WHEREAS, Foreside and the Fund Company desire to amend Appendix A of the Agreement;
NOW, THEREFORE, for and in consideration of the mutual covenants and agreements contained herein and in the Agreement, the Agreement is hereby amended as follows:
SECTION 1. AMENDMENTS TO THE AGREEMENT
(a) Appendix A to the Agreement is hereby deleted and replaced in its entirety as provided in Exhibit A attached hereto.
SECTION 2. MISCELLANEOUS
(a) Ratification; Effect of Amendment. Except as expressly amended hereby, all of the provisions of the Agreement shall remain unamended and in full force and effect to the same extent as if fully set forth herein. As of the effective date of this Amendment, the Agreement shall be amended as provided herein and the Agreement, as amended, shall be binding on all parties thereto.
(b) Separate Counterparts. This Amendment may be executed by the parties hereto in separate counterparts (including executed counterparts delivered and exchanged by facsimile transmission), each of which shall be deemed an original but all of which shall together constitute one and the same instrument.

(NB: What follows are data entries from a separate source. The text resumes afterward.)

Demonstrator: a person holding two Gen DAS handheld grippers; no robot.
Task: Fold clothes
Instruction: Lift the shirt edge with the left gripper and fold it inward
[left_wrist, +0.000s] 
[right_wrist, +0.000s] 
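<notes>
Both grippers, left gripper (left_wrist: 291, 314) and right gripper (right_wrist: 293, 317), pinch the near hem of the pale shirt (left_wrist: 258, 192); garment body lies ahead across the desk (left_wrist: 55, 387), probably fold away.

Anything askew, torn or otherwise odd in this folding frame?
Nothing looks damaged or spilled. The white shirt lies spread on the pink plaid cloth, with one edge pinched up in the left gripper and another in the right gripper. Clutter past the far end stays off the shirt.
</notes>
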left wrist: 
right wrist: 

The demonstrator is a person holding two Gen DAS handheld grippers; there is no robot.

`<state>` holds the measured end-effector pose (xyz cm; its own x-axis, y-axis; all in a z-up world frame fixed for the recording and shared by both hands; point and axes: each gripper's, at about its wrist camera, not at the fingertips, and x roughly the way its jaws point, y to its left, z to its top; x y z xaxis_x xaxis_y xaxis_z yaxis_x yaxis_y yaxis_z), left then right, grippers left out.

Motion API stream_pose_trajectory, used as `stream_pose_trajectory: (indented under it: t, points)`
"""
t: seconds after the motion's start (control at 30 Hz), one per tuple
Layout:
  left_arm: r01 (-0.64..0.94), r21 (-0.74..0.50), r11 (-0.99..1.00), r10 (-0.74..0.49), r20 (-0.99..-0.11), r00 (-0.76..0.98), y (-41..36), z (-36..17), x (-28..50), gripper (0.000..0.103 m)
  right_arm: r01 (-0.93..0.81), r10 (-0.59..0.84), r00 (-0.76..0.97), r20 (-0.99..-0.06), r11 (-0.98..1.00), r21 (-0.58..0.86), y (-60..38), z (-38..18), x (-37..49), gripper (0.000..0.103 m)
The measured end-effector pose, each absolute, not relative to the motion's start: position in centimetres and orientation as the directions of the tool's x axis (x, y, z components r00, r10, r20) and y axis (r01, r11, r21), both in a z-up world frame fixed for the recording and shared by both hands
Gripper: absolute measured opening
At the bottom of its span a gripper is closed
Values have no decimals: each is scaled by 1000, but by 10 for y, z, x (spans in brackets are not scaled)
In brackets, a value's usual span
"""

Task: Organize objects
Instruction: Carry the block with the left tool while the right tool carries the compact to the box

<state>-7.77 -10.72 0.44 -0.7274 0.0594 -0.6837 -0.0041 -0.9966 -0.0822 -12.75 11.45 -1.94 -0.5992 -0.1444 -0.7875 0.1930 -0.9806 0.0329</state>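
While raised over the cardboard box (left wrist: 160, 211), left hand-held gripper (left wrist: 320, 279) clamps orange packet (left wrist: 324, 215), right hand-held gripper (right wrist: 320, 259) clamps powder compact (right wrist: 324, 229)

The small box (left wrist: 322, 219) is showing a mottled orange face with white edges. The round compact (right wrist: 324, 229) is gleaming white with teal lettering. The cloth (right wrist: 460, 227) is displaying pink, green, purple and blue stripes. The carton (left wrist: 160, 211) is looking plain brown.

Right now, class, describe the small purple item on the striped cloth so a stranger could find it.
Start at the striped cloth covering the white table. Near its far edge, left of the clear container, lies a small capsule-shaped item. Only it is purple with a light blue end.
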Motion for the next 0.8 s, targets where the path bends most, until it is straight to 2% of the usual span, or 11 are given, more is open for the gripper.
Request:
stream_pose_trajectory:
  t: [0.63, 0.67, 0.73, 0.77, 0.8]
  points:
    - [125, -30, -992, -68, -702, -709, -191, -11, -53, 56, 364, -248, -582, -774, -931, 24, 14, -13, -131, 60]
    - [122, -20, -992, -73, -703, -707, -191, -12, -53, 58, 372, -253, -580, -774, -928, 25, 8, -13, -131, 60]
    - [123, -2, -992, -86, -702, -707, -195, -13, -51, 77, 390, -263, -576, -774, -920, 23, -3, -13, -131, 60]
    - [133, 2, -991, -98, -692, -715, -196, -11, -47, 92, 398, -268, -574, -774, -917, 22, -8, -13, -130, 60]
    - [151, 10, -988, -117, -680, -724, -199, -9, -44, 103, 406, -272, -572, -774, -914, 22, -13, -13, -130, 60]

(c) Governing Law. This Amendment shall be governed by, and the provisions of this Amendment shall be construed and interpreted under and in accordance with, the laws of the State of Delaware.
[Signature Page Follows]
IN WITNESS WHEREOF, the parties hereto have executed this Amendment as of the day and year first above written.
XXXXXXX LOEVNER FUNDS, INC. | ||
By: |
/s/ Xxxxxxx X. Xxxxxx |
Name: |
Xxxxxxx X. Xxxxxx | |
Title: |
President | |
FORESIDE COMPLIANCE SERVICES, LLC |
By: |
/s/ Xxxxx Xxxxxx |
Name: |
Xxxxx Xxxxxx | |
Title: |
President |
Exhibit A
Appendix A
Foreside Compensation
Effective: March 1, 2013
(1) Compliance Services
Recurring Fees One-time |
Per Annum | |
Fee for services of the Fund Company’s CCO* |
$110,000 for Fund Company, plus $7,500 per Fund, calculated and billed monthly. |
Note: It is acknowledged that the recurring fee does not provide for unlimited access to the services of the Fund CCO and, in the case of regulatory examinations of the Fund Company that will require an extraordinary level of involvement by the Fund CCO, the parties agree to negotiate in good faith regarding fair compensation to Foreside for such additional services. For such purposes, the Fund Company agrees that $200/hour represents a fair assessment of the value of the Fund CCO’s services.
(2) AML Services
Recurring Fees One-time |
Per Annum | |
Fee for services of the Fund Company’s AML Officer |
$10,000, calculated and billed monthly. |
(3) Once each calendar year, the parties hereto shall review the fees payable hereunder and shall negotiate in good faith to determine whether any amendment to the fees is appropriate in light of the circumstances at that time, if it is determined that an amendment to the fees is appropriate, the parties shall amend the fee schedule as appropriate to reflect such amendment.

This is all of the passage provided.